Do I have to get the same vaccine I received the first time, or can I “mix and match”? 

Mixing vaccines, such as receiving a Pfizer booster after receiving Moderna or J&J the first time, is allowed for people 18 years of age and older. However, if you received the Pfizer or Moderna vaccine for your initial series, it’s recommended you stick with the same vaccine if it’s available.

If you received the J&J vaccine, you will likely be offered the Pfizer or Moderna booster due to the risk of serious adverse events with the J&J booster.

When will my “bump” in immunity kick in?

For people who have been previously vaccinated and have a healthy immune system, you will likely benefit very quickly.
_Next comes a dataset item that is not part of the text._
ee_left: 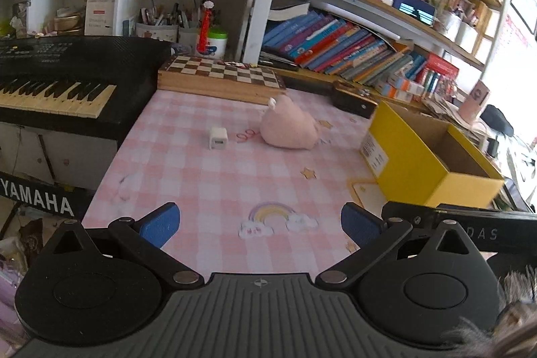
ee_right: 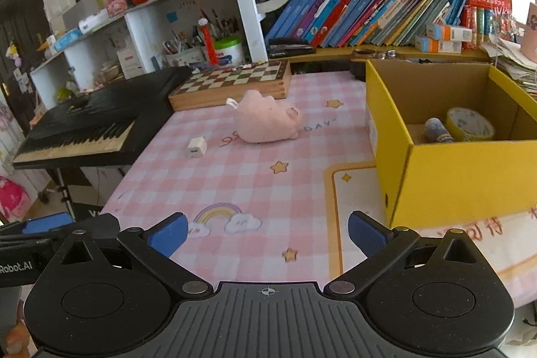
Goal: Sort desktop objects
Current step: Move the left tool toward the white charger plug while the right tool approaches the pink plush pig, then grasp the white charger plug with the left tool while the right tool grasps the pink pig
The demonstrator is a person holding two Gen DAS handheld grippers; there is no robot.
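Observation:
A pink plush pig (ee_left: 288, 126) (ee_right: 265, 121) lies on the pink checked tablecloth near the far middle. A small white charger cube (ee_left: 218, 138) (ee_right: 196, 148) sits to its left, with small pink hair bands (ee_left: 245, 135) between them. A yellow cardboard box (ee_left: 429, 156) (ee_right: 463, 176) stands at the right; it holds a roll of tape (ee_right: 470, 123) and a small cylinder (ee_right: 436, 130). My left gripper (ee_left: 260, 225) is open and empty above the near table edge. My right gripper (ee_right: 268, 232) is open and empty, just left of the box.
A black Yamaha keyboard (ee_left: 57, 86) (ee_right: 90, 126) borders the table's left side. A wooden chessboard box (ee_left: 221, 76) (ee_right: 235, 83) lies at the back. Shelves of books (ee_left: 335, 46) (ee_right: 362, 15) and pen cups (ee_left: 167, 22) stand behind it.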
Your full immune benefits will likely be present two weeks after receiving your booster shot.

Is this it, or will I need another booster shot down the road?

We don’t know yet. A lot of this depends on what happens with the pandemic and scientific data on what happens with immunity over time after receiving the booster.

Where do I get my booster shot?

Most pharmacies — including those in the larger grocery stores — offer booster shots. It’s easy to schedule an appointment online. Check vaccinate.virginia.gov for a location near you.